The problem:
In the listing that follows, the lines starting at the one containing "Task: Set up" and ending at the one containing "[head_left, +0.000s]" are to be returned exactly, both boundary lines included, and no others.

——————

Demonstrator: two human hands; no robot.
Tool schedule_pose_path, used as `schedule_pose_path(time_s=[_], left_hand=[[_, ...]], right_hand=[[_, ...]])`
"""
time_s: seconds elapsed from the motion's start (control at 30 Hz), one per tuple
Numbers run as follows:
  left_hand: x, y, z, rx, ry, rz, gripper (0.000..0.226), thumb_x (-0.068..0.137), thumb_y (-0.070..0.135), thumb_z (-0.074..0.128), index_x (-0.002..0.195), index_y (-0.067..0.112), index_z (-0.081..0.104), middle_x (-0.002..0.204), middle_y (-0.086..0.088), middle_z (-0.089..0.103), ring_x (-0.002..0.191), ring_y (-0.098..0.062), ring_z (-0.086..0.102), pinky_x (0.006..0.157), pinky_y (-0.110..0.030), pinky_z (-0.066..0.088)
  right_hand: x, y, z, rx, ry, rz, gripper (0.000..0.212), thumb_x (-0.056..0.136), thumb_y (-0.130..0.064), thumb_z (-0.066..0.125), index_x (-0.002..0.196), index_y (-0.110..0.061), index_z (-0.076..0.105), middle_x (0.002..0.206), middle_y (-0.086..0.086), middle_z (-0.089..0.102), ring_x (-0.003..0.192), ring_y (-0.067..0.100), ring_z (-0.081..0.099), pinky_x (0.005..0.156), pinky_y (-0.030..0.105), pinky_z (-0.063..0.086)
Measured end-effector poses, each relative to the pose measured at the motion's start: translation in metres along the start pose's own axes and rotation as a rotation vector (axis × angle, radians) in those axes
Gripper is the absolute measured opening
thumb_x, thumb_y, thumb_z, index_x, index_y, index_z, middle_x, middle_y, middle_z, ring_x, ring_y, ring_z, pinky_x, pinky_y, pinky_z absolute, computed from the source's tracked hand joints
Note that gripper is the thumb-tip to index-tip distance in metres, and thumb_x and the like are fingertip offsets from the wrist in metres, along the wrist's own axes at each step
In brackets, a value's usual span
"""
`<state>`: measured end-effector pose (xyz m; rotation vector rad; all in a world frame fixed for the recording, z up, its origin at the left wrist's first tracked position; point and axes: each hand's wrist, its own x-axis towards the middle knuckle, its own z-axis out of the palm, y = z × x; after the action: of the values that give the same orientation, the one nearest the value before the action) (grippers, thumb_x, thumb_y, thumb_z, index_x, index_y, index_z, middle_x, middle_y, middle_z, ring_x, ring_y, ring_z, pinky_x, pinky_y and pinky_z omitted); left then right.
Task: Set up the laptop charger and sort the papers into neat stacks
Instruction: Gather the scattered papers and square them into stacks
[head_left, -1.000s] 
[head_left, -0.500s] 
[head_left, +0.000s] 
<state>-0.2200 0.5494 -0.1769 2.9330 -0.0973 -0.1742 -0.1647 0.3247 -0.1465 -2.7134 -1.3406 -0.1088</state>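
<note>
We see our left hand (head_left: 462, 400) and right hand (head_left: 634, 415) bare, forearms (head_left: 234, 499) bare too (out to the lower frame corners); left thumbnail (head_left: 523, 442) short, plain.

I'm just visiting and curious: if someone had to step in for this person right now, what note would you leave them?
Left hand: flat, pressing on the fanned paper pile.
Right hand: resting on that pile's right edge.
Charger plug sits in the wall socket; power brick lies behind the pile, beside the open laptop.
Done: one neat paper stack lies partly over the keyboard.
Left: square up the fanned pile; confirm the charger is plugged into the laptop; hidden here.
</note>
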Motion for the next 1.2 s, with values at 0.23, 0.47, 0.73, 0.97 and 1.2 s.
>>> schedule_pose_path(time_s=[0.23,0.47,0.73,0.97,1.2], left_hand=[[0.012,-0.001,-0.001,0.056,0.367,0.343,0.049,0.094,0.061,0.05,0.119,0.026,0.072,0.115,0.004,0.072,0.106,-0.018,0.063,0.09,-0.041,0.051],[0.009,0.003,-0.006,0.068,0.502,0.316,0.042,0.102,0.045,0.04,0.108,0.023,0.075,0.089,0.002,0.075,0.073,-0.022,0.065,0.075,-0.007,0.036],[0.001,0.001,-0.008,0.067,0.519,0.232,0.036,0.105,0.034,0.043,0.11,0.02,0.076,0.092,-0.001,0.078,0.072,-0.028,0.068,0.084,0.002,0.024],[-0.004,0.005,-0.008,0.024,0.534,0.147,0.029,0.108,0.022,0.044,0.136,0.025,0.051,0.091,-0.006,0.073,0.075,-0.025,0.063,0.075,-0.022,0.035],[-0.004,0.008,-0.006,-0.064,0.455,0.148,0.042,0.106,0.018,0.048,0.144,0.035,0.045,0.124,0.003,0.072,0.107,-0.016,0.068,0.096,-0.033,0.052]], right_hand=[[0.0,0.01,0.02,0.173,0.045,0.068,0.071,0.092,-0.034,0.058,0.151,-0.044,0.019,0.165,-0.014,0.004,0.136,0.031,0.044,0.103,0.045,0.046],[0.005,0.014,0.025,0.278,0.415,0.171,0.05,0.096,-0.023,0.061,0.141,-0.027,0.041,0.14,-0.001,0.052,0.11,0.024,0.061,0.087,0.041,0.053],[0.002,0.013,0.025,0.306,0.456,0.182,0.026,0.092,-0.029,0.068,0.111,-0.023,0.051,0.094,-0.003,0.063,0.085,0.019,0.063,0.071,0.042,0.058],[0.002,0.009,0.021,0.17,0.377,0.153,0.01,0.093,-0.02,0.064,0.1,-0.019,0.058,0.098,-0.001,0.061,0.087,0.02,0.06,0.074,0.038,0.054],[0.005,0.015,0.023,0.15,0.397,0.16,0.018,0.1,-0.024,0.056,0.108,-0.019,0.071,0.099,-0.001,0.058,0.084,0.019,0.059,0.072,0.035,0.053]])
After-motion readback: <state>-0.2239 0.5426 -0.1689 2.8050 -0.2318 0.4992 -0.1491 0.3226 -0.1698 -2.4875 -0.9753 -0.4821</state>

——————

Finished exercise:
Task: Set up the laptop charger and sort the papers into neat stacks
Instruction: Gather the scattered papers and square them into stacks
[head_left, -1.000s] 
[head_left, -0.500s] 
[head_left, +0.000s] 

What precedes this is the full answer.